WHAT THE TASK ASKS: Once the line containing "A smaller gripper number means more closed" is found in the entries below, reproduce it and every line after it, stopping at and including the line containing "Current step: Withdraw"; reproduce nothing else, and keep each line exact.

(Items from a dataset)
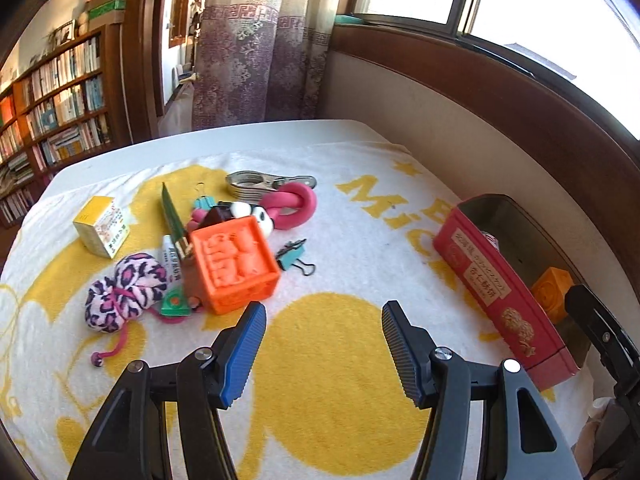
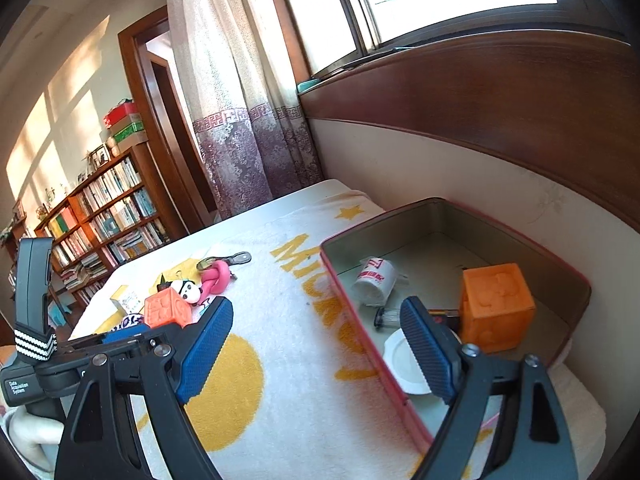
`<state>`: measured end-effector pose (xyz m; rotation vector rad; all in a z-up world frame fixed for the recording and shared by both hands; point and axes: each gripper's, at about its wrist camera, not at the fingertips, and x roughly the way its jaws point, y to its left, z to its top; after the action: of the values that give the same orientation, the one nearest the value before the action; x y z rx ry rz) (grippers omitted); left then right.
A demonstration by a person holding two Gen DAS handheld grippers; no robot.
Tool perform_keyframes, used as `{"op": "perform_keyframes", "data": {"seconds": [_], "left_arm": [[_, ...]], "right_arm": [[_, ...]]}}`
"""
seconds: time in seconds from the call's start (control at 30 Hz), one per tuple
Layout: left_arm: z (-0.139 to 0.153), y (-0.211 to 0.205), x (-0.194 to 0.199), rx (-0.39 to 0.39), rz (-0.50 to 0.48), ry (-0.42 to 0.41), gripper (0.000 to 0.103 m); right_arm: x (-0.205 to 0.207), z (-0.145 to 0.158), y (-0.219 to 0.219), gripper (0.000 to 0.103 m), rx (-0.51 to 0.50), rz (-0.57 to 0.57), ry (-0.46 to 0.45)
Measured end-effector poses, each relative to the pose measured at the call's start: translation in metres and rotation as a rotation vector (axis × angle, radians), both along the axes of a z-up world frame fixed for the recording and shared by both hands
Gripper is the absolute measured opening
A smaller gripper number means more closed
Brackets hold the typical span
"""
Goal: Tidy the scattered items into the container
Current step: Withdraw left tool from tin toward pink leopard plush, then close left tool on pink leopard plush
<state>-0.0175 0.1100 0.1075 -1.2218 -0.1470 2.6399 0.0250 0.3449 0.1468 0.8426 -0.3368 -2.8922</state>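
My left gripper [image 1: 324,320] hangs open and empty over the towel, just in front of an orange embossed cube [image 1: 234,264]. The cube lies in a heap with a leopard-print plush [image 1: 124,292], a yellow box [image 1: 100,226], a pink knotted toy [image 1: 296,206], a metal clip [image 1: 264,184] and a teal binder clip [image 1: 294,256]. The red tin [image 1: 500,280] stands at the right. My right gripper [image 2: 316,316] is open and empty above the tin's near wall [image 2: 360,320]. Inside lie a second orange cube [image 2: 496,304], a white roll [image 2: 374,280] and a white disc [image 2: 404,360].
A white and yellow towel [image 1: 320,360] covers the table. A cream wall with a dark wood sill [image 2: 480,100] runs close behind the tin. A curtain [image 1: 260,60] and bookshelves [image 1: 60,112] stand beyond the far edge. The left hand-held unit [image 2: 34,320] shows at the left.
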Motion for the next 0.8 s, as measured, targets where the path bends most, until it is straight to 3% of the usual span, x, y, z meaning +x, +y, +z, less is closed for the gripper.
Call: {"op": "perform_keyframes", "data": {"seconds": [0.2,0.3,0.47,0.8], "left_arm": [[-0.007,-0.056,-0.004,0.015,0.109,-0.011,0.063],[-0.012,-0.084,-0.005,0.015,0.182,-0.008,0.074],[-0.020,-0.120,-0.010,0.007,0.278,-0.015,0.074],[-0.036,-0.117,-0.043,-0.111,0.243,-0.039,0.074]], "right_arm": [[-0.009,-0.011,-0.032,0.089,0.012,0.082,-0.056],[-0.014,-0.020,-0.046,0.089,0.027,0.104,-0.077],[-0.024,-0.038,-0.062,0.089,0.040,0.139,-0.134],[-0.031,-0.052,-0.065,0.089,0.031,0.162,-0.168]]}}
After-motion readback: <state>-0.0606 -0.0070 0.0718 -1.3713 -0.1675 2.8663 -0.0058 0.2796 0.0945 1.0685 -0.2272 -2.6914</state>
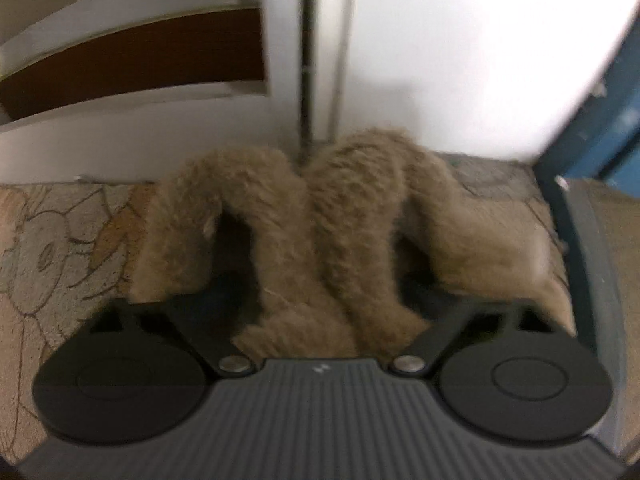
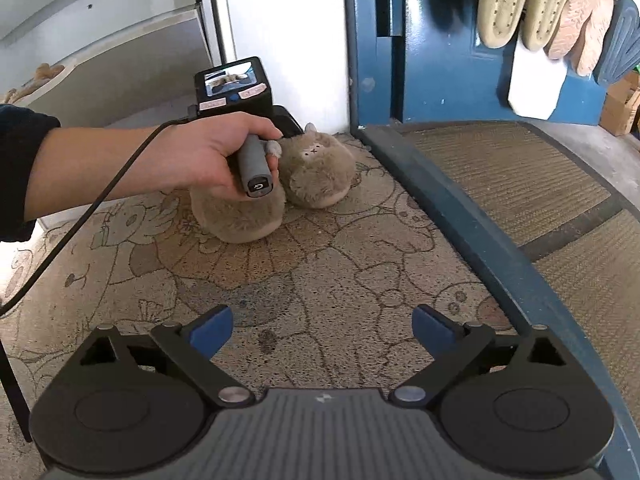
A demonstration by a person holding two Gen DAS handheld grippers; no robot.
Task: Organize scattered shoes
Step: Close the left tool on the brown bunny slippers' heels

WRITTEN REPLY:
A smaller gripper number means more closed
Brackets hold the typical span
"""
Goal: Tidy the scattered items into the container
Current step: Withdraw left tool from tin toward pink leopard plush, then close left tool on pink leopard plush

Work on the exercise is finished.